Outro problema amplamente apontado pelos autores seria a falta de transparência no processo decisório da OMC. Maior exemplo disso são as reuniões sigilosas nas salas verdes (green rooms), que abarcam apenas um pequeno número de representantes especializados atuando em defesa de seus próprios interesses, mas que ainda assim exercem grande impacto posterior, durante as negociações formais.

No âmbito processual das normas da OMC, o princípio do tratamento diferenciado também se faz presente. Embora tais regras tenham contribuído para que países em desenvolvimento tivessem mais confiança no OSC, elas têm suas deficiências. A mais prejudicial de todas, segundo o ponto de vista deste autor, seria a ausência de meios de implementação das decisões: em diversas controvérsias apontadas, dificilmente os Membros cumpriam os relatórios emitidos pelo Grupo Especial quando o reclamante era um país em desenvolvimento, uma vez que o meio de efetivação último das decisões seria uma retaliação

159 comercial do próprio país afetado (créditos compensatórios). Dessa forma, países com pequena expressão econômica jamais poderiam aplicar retaliações que desencorajassem outro Membro a prosseguir com alguma prática desleal do comércio.

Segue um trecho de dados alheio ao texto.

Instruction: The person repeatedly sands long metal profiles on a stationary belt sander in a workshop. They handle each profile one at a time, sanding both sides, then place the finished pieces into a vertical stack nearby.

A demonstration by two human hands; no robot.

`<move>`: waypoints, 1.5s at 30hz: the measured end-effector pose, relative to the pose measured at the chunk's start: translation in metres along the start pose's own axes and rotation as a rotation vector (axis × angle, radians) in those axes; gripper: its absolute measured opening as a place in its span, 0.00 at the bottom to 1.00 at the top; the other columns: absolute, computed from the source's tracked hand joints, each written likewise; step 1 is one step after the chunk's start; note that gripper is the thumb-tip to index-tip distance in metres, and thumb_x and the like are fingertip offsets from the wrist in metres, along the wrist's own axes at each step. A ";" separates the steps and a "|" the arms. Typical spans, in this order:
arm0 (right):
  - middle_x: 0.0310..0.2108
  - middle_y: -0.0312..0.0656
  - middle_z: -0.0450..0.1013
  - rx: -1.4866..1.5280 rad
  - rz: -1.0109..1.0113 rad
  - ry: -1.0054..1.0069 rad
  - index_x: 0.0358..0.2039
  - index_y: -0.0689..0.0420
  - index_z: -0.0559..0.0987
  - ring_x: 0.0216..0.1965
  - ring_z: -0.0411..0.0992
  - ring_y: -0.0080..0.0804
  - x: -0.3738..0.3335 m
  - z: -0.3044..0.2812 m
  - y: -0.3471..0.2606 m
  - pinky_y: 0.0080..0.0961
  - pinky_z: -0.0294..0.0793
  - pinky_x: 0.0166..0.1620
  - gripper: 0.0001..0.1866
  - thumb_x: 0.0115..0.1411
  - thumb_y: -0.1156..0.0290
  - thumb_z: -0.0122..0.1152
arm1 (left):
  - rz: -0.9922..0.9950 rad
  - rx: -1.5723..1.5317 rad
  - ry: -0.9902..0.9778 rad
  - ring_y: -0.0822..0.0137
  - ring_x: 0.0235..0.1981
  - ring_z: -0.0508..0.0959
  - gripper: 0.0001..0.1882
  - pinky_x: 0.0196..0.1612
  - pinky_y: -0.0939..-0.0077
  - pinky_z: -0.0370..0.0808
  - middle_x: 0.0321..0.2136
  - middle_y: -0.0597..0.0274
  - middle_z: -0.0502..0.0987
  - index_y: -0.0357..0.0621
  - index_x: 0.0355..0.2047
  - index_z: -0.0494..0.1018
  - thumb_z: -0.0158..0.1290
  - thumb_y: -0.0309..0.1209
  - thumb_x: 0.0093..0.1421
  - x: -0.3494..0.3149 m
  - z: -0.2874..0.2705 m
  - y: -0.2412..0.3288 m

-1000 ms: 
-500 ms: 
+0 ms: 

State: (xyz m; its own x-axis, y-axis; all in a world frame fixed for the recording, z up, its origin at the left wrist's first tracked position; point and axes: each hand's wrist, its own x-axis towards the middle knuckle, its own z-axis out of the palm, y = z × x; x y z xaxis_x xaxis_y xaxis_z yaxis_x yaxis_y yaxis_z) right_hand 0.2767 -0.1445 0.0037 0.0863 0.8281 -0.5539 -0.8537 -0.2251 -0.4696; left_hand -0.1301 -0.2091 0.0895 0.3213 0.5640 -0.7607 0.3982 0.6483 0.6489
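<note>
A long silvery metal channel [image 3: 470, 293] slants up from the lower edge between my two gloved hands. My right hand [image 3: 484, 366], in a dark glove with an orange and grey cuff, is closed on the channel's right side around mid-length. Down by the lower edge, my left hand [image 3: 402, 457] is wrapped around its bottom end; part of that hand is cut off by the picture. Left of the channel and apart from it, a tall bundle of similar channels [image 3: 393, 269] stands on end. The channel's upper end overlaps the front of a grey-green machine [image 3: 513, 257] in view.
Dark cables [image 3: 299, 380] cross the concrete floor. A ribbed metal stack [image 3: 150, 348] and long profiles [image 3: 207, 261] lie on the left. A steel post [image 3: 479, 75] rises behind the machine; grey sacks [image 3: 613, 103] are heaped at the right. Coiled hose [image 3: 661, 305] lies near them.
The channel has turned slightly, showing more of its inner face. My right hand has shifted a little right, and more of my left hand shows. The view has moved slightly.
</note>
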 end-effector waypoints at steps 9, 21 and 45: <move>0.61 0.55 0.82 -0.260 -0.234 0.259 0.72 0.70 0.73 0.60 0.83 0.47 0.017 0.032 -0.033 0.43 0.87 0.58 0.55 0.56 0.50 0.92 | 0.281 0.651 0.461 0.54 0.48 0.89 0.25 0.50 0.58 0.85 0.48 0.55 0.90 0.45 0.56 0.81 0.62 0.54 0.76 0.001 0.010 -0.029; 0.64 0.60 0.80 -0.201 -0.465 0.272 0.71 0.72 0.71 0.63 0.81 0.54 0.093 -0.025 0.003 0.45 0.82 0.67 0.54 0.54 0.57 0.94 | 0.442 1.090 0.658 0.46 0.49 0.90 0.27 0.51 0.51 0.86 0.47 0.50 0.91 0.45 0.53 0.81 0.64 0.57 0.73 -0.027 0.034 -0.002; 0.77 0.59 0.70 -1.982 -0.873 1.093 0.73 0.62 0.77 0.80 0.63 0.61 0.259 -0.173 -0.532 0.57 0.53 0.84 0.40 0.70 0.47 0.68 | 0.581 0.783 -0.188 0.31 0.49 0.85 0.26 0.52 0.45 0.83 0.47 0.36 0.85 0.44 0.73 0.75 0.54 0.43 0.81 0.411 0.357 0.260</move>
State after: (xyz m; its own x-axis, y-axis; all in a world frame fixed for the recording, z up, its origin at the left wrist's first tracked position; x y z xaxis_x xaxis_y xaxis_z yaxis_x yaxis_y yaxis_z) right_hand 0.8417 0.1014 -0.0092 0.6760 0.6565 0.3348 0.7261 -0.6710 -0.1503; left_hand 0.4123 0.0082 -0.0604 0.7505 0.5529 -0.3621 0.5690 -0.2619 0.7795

Outra deficiência do sistema de solução de controvérsias seria a falta de transparência e fornecimento de informações a entes privados por parte da OMC. Os custos para se entabular uma disputa e a necessidade de embasamento jurídico, econômico e político específicos desestimulam muitos países em desenvolvimento a recorrerem ao OSC. Seus produtores internos, por sua vez, não têm como estimularem seus governos a ajuizarem demandas na Organização, por não saberem se estão sofrendo com alguma prática comercial desleal de outro Membro.

Outro problema levantado pelos autores seria o prolongamento indefinido da duração das controvérsias, que podem levar anos para que se chegue à fase do Órgão de Apelação. Tal situação agrava os custos de ajuizamento de disputas no OSC. Observa-se, portanto, que embora tenha havido um aumento significativo de países em desenvolvimento atuando no OSC, a situação está longe de ser satisfatória.